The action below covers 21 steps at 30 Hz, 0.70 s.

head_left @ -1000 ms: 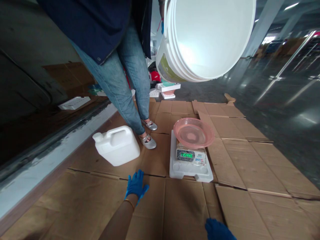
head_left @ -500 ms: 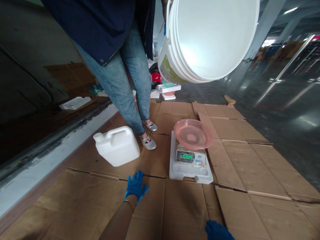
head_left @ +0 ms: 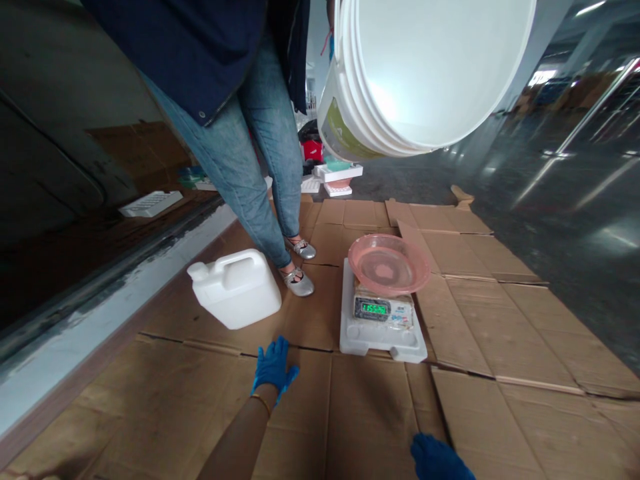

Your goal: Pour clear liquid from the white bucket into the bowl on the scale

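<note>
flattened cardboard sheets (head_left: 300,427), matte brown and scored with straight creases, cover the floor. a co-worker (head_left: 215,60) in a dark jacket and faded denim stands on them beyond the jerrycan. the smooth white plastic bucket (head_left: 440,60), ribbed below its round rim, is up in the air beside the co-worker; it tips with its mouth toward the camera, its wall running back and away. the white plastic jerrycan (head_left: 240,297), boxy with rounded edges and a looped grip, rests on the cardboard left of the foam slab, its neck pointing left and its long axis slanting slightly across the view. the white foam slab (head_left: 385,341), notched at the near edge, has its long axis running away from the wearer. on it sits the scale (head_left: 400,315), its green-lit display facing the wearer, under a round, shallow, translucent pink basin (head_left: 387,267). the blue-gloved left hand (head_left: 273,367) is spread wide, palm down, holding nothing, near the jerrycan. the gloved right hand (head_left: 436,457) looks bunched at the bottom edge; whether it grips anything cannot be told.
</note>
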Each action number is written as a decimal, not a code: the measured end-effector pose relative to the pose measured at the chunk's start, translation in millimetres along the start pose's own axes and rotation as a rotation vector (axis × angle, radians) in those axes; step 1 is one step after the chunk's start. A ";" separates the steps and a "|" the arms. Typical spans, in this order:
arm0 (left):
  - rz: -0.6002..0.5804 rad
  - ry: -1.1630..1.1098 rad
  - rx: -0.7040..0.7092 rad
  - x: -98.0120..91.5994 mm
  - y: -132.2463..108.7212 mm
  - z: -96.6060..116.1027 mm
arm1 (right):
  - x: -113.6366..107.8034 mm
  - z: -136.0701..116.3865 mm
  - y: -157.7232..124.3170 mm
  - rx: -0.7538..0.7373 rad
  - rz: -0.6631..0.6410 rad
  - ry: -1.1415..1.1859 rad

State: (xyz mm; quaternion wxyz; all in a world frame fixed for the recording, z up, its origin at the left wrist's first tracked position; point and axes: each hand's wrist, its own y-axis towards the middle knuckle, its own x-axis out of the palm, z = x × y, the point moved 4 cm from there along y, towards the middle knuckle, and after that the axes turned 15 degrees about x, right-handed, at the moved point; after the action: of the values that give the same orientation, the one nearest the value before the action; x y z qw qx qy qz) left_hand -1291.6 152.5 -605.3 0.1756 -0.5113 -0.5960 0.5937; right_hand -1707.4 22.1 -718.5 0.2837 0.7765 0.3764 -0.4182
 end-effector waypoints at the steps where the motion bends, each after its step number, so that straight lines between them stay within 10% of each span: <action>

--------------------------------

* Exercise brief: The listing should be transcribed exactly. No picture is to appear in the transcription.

* Answer section:
The action below covers 21 steps at 30 Hz, 0.70 s.

head_left @ -1000 ms: 
head_left @ -500 ms: 
head_left @ +0 ms: 

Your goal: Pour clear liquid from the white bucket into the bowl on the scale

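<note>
flattened cardboard sheets (head_left: 300,427), matte brown and scored with straight creases, cover the floor. a co-worker (head_left: 215,60) in a dark jacket and faded denim stands on them beyond the jerrycan. the smooth white plastic bucket (head_left: 440,60), ribbed below its round rim, is up in the air beside the co-worker; it tips with its mouth toward the camera, its wall running back and away. the white plastic jerrycan (head_left: 240,297), boxy with rounded edges and a looped grip, rests on the cardboard left of the foam slab, its neck pointing left and its long axis slanting slightly across the view. the white foam slab (head_left: 385,341), notched at the near edge, has its long axis running away from the wearer. on it sits the scale (head_left: 400,315), its green-lit display facing the wearer, under a round, shallow, translucent pink basin (head_left: 387,267). the blue-gloved left hand (head_left: 273,367) is spread wide, palm down, holding nothing, near the jerrycan. the gloved right hand (head_left: 436,457) looks bunched at the bottom edge; whether it grips anything cannot be told.
</note>
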Each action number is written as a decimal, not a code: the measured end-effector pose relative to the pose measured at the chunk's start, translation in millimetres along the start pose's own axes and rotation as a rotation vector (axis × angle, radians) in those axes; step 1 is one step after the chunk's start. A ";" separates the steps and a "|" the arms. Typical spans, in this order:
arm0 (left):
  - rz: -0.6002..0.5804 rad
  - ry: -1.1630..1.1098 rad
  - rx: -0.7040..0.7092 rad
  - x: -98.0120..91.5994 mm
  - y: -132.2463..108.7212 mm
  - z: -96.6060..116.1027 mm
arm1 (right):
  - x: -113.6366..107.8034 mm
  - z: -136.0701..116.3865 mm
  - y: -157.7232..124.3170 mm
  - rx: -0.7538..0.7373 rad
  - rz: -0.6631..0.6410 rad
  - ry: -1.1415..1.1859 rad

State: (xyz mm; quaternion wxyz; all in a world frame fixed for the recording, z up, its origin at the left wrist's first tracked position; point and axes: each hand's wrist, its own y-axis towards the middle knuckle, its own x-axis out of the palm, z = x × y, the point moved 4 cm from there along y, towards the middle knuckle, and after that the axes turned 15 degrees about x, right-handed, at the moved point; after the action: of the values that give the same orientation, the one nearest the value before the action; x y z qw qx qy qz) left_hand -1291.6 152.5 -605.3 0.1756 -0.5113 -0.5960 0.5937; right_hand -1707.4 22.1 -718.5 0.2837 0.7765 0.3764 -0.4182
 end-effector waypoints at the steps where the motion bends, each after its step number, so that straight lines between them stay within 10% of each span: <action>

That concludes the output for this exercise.